Наконец, нелинейность как свойство новой среды взаимодействия отражает саму сетевую природу цифрового пространства: множество разных элементов, обладающих субъективными свойствами, вступающих в отношения друг с другом и преследующих различные цели и интересы. Специфика нелинейности применительно к цифровому дискурсу заключается в отсутствии временных, пространственных и любых других обусловленных физическими обстоятельствами ограничений: значимые явления могут иметь место постоянно, повсеместно и в любом количестве. Примерами могут служить твиты или другие сообщения в социальных сетях от имени известных персоналий, включая лиц, принимающих решения, которые приводят к динамике рыночной конъюнктуры либо политическим изменениям [Рябченко, Малышева, Гнедаш 2019], равно как и последствия распространения, наоборот, не соответствующих действительности сведений (в т. ч. приписываемых лицам, принимающим решения, политическим акторам), воспринимаемых в качестве истинных (феномены постправды [Чугров 2017] и фейк-ньюс [Алейников, Милецкий, Пименов, Стребков 2019]). Другим ярко выраженным в современных условиях примером нелинейности является распространение мемов [Шомова 2018], в т. ч. разного рода «вирусной» информации (картинки, видео, тесты и опросы), оперативно задающих (далеко не всегда с известной степенью целесообразности) шаблоны восприятия тех или иных явлений актуальной социальной жизни [Ежов 2019].
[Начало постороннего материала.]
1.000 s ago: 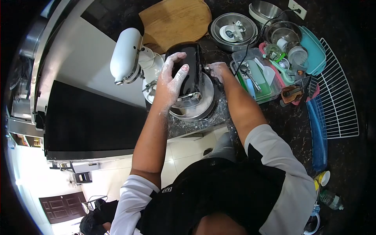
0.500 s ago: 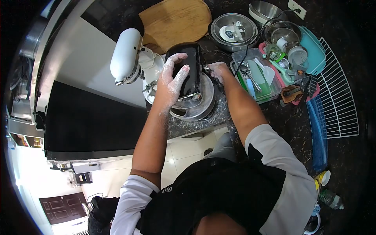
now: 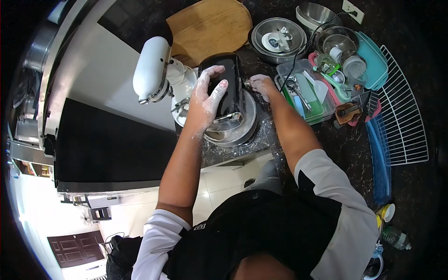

Направления цифровизации политических отношений


Развитие сетевых форм делиберации и артикулирования интересов в публичной политике трансформирует стратегии акторов в политическом пространстве. Больше внимания уделяется взаимодействию именно с использованием сетевых инструментов - политики и политические институты перенимают из бизнес-среды практики SMM (social media marketing - маркетинг в социальных сетях), привлекая специалистов и реализуя соответствующие проекты. Таким образом осуществляются задачи по таргетингу, продвижению необходимой информации, повышению узнаваемости бренда, мобилизация электората, налаживанию обратной связи [Володенков 2019]. В первую очередь это относится к политическим партиям [Чижов 2016], однако все более характерно становится и для других участников политической системы - общественных объединений и некоммерческих организаций, GR-структур и, конечно, институтов государства [Сорокина, Селентьева, Сурина, Черкасова 2018].


В качестве примера можно отметить продолжающийся рост присутствия российских политических партий в Инстаграм - популярной социальной сети, оперирующей обменом визуальными образами (фотографиями и видеозаписями) и принадлежащей компании-владельцу другой крупной социальной сети Facebook. Если в 2016 г. только семь российских партий имели свои аккаунты в Инстаграм, а среди парламентских - лишь три («Единая Россия», КПРФ и «Справедливая Россия») [Лайки, репосты, шэры 2016], то в 2019 г. там представлены уже десять партий, включая все парламентские (добавилась ЛДПР). При этом три года назад свыше 10 тыс. подписчиков было только у «Единой России»6, а к 2019 г. по этому показателю к ней присоединились и две непарламентские партии - «Яблоко»7 и «Гражданская платформа»8. Присутствие в остальных социальных сетях (Facebook, Twitter, ВКонтакте, YouTube и т. д.) уже неоднократно демонстрировало свою значимость и вполне уже может рассматриваться в качестве непременного атрибута участия акторов в публичной политике [Танцура, Гриценко, Прокопчук 2018].


Использование сетевых механизмов, таким образом, становится ключевым фактором политической конкуренции, при этом, несмотря на возможные национальные особенности тех или иных политических систем, вовлечение электронных ресурсов для взаимодействия с аудиторией становится свойством универсальным [Борисов 2017]. С другой стороны, и сама аудитория, т. е. общество в лице отдельных индивидов и различных групп, также формирует свои стратегии под влиянием сетевых нарративов, что особенно ярко проявляется в протестном поведении [Кольцова, Киркиж 2016]. Политические акторы все более совершенствуют свои компетенции в агрегировании социальных интересов посредством соответствующих механизмов.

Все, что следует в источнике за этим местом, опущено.